Они обыскали всю кровать, проверили под ней, но нашли маленькое создание удобно устроившимся в мягком кресле. Когда яростные движения этих громадных для него обитателей комнаты сделали кровать неудобной, котенок, не теряя самообладания своих древних родичей, нашел себе тихое место, чтобы спрятаться от землетрясения. Джоанна почесала у него за ухом и повернулась к Джеффри. Увидев опять царапины на его теле, она начала гладить их, бормоча извинения.

— Знай я, что ты собираешься содрать с меня кожу, я не стал бы беспокоиться о котенке, — грустно улыбнулся Джеффри. — Даже Изабелла не заметила бы на ней более глубоких порезов. Могу вообразить, что она теперь скажет.

— Пускай говорит, что хочет! Ты думаешь, она не обнаружила бы твоей хитрости? Или не придумала бы чего-нибудь, даже если бы ты ничего не предпринял?

— Как бы она узнала об этом? От твоей служанки?

— От Эдвины? Нет. Она предана мне душой и телом, а если и болтает, то лишь по моему приказу. Я полагаю, комнату могли проверить другие. Даже если бы они не нашли котенка… О, не стоит говорить о королеве! Пусть лопнет от злости! Те, что верят Изабелле, просто жаждут приписать нам все грехи! Люди же, любящие нас, знают, что мы из себя представляем. Пойдем в постель, Джеффри. Я замерзла…

Такое непостоянство озадачило Джеффри. Он не мог понять очевидного противоречия между озабоченностью Джоанны относительно мнения других людей до вступления в брак и наступившим безразличием. Джеффри и в голову не приходило, что ее беспокоило лишь его мнение. Правда, сейчас ему вообще ничего в голову не приходило — он хотел лишь спать, не думать ни о чем.

Когда Джоанна поправила одеяла, Джеффри с готовностью взобрался на кровать, надеясь, что его жена захочет продолжить разговор. Одна из придворных дам была как-то очень огорчена: Джеффри отказал ей в этом, как только понял, что конца не предвидится. Но отказываться говорить с женой не слишком-то любезно с его стороны.

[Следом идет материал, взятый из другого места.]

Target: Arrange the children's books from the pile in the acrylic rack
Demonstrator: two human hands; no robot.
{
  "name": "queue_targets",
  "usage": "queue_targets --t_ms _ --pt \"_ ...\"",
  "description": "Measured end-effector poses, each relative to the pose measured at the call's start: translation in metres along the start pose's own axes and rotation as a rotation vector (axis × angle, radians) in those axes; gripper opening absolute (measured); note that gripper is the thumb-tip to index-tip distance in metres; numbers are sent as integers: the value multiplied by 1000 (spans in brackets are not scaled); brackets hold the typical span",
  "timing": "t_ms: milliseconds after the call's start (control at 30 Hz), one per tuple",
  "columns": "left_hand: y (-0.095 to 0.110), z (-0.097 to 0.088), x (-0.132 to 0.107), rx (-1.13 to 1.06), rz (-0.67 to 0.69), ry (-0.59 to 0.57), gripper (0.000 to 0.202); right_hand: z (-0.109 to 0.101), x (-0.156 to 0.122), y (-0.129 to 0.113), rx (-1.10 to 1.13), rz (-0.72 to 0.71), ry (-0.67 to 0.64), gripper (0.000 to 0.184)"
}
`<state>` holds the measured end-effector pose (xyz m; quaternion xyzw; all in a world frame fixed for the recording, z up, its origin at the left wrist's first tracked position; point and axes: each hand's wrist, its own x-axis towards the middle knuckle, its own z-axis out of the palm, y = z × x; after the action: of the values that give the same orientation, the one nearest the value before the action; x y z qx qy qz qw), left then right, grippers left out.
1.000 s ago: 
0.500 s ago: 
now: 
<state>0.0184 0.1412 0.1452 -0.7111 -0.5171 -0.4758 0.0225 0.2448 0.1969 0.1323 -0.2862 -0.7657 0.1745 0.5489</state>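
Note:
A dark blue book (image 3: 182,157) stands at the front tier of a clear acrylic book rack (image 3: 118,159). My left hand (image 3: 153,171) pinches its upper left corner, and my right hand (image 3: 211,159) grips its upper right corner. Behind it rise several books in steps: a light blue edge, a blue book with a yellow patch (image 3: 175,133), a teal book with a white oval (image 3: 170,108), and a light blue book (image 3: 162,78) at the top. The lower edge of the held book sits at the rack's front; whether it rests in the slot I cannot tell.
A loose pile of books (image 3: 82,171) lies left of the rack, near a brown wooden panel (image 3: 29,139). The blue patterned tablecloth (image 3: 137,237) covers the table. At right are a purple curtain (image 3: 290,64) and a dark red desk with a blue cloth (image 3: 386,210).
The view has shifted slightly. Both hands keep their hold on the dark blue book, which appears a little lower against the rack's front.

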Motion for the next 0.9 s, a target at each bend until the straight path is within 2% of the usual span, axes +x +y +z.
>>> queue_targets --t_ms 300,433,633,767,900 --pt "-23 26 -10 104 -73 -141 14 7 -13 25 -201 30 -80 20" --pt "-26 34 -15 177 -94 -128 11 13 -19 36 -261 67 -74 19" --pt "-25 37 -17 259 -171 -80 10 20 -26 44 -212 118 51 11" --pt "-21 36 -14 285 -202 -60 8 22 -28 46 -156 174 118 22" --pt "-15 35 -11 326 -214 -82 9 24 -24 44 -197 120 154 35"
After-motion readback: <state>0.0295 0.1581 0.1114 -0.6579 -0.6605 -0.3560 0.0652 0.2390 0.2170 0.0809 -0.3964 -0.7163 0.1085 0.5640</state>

Однако Джоанна не имела особого желания продолжать беседу. Еще слишком остро она ощущала новую радость замужней женщины. Раньше, когда она покидала ночью свою теплую постель, по возвращении ей приходилось определенное время согревать телом простыни и одеяла. Теперь же, стоит лишь прижаться к мужу, как тотчас же становится тепло. Джеффри сквозь сон упрекнул ее за ледяные руки и ноги, однако не отстранил, а еще сильнее прижал к себе, что добавило к спокойствию Джоанны и чувство удовлетворения. Она вздохнула и положила голову на плечо Джеффри.

Теперь она будет совершенно счастлива до утра после этой восхитительной ночи… И никогда не допустит той ошибки, какую совершила матушка с ее отцом… Не станет заглядывать в будущее и пугать себя грядущими опасностями и печалями…

* * *

При нормальном ходе событий Джоанна предпочла бы долгим утром снова испытать свою новую радость. Но, по обычаю, когда молодожены просыпались и звали слуг, к ним вызывали знатных господ и дам, чтобы те внимательно осмотрели простыни. Однако Изабелла отнюдь не испытывала желания попасть в опочивальню новобрачных после Эдвины и Тостига. Поэтому слуги, изрядно накачанные снотворным, спали гораздо крепче своих господина и госпожи. Первой в опочивальню вошла фрейлина Изабеллы. Она громко извинилась, сославшись на то, будто слышала, как позвали слуг. Пятясь к выходу, она была столь неловкой, что каким-то образом зацепила стол, на котором стояли вино и вкусные лакомства на случай, если молодым, не спалось бы ночью.

Джеффри тотчас проснулся. Когда скрипнула дверь, он зашевелился и бросил взгляд на нее, полагая, что Эдвина пришла забрать котенка. Слова извинений и звон посуды привели их с Джоанной в вертикальное положение. Они обменялись взглядами.

— Эдвина? — спросила Джоанна.

— Нет, миледи. Ваша служанка, похоже, немного перебрала вчера вина.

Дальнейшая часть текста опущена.